Kur’an-ı Kerim’de en uzun anlatılan olaylardan biri olan Talud Calud olayını okuyalım. Sonunda Talud’un ordusu daha savaş yerine varmadan, ırmaktan geçmeden önce “içmeyeceksin” denilen suyu içince zaten bayıldılar. Geriye Talud’un yanında, Calud’un 100.000 kişilik ordusu karşısında 300 kişi kalmıştı. Sonunda zafer, savaş tecrübesi olmayan, zırhı ve kılıcı da olmayan 18 yaşındaki Davud’un sapan taşıyla gelmişti. Kuyudaki Yusuf’u Mısır’a sultan eden Allah dilerse böyle de yapar!

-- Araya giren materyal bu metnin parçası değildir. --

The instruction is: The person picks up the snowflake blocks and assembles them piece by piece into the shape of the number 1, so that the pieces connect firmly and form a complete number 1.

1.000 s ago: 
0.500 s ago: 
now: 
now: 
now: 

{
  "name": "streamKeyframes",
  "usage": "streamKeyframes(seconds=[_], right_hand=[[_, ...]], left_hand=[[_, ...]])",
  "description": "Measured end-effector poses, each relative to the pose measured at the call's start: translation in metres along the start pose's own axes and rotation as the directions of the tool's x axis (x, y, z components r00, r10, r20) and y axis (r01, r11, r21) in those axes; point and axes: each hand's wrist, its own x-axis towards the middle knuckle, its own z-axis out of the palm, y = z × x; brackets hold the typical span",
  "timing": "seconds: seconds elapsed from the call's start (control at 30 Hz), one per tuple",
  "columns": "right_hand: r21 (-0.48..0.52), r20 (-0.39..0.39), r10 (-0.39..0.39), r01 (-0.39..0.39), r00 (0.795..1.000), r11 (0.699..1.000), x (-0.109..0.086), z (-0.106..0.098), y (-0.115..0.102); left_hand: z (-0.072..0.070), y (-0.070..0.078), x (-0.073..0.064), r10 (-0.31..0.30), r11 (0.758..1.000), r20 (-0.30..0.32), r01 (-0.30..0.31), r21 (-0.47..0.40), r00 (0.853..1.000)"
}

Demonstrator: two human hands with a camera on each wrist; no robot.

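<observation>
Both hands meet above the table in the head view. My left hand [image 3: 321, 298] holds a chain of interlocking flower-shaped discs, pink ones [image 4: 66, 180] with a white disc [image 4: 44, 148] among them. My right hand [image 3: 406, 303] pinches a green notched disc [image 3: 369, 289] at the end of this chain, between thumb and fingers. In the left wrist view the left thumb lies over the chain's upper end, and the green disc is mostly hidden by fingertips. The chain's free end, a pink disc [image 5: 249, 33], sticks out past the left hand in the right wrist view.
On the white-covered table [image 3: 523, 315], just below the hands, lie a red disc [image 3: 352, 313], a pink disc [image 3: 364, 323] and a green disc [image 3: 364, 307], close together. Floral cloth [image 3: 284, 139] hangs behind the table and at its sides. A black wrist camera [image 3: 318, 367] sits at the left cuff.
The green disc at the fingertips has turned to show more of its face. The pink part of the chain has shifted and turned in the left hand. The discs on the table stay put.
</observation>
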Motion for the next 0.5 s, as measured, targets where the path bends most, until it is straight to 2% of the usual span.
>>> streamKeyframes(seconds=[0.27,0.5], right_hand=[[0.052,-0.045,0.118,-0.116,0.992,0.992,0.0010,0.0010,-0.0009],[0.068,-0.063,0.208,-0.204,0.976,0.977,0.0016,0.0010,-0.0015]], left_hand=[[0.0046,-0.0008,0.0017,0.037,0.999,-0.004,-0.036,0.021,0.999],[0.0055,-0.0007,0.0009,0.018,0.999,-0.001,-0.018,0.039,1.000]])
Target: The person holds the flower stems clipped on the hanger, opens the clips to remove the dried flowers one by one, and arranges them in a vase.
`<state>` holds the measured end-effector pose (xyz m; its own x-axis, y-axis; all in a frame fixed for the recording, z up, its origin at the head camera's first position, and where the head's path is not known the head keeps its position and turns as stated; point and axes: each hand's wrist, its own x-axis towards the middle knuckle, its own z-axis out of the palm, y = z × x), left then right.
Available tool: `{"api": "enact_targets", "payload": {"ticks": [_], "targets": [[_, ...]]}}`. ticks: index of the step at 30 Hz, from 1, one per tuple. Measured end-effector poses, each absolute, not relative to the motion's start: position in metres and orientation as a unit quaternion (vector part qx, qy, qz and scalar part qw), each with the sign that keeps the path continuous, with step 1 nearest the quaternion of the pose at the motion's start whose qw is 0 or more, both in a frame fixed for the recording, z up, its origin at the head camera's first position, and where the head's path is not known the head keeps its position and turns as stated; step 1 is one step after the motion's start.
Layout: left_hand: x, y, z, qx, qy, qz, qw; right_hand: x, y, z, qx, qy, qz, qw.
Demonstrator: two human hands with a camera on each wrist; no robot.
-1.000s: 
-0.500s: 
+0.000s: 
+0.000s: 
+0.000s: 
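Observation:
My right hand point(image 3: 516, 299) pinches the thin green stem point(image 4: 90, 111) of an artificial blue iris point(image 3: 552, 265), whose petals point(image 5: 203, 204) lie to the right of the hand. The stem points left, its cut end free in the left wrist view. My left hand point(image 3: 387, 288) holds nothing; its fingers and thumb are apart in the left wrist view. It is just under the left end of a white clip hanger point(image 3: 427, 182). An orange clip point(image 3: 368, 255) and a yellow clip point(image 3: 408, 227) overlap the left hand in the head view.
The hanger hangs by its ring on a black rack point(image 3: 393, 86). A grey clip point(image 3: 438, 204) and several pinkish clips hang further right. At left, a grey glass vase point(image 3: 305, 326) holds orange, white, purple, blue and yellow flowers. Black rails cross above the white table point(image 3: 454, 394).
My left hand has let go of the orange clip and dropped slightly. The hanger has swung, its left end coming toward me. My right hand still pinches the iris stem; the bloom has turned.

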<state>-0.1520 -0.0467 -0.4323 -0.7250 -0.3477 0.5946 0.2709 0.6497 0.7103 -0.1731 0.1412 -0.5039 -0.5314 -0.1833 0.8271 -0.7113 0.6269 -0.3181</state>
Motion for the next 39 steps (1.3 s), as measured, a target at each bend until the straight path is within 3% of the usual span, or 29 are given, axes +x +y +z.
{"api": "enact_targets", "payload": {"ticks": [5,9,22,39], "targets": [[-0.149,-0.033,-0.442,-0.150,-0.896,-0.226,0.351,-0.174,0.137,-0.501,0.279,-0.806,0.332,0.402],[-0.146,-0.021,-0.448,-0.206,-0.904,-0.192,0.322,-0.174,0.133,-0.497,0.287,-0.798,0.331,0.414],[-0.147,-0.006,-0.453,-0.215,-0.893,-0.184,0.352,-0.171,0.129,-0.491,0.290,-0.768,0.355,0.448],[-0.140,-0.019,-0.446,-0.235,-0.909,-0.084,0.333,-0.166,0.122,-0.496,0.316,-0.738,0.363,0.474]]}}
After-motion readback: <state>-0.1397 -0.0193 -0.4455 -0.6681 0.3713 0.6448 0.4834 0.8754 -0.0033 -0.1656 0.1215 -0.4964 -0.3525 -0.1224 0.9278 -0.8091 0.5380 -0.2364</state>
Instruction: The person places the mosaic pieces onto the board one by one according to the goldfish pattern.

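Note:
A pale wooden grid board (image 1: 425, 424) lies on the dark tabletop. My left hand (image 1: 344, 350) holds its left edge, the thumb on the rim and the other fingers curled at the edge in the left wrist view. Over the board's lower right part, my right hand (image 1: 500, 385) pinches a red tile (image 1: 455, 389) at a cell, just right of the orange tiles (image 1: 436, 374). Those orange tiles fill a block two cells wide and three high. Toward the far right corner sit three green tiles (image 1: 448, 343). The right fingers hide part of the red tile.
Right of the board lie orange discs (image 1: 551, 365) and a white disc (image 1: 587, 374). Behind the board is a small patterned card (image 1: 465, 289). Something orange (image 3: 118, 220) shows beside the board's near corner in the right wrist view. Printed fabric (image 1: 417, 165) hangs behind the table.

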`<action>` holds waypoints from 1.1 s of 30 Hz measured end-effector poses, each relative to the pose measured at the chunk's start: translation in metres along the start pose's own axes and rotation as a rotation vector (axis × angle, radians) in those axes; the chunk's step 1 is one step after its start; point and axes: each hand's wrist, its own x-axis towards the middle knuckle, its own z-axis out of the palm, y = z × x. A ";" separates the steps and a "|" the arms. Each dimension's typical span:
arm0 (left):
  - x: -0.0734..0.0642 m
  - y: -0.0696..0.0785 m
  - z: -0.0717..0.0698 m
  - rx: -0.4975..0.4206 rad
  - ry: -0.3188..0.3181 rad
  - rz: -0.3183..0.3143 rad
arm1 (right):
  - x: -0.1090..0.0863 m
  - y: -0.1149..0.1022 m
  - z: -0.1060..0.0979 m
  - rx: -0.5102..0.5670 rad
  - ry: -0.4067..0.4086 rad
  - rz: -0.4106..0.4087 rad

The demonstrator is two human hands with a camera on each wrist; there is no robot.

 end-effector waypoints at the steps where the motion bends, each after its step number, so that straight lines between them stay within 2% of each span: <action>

Biz vahyin bize gösterdiği yönde önce kendimizi değiştirmemiz gerekiyor. Sonuçta hüküm çok açık: Bir topluluk kendi durumunu değiştirmedikçe Allah onların durumunu değiştirmez.
Zafer düşmanımızın, ya da rakibimizin açığını yakalayarak değil, onların zaafında kendimize fırsat bularak değil, “Allah’ın yardımı” ile gelecektir. İşte tam da bu noktada, Allah’ın yardımının bize ulaşmasını engelleyen hallerden, işlerden, perdelerden arınmamız gerekiyor. Ben de işte asıl bunu anlatmaya çalışıyorum. Yani sizin zaferiniz için dua ediyorum!. “İnni küntü minezzalimiyn” diyelim diyorum. Yoksa nasıl veresetül enbiya olur insan ki! Yoksa yazdığım ayetlerden kendilerine eleştiri payı çıkaranların o ayetlerdeki ikazlardan rahatsızlık duymaları ile kurtuluşa eremeyiz ki!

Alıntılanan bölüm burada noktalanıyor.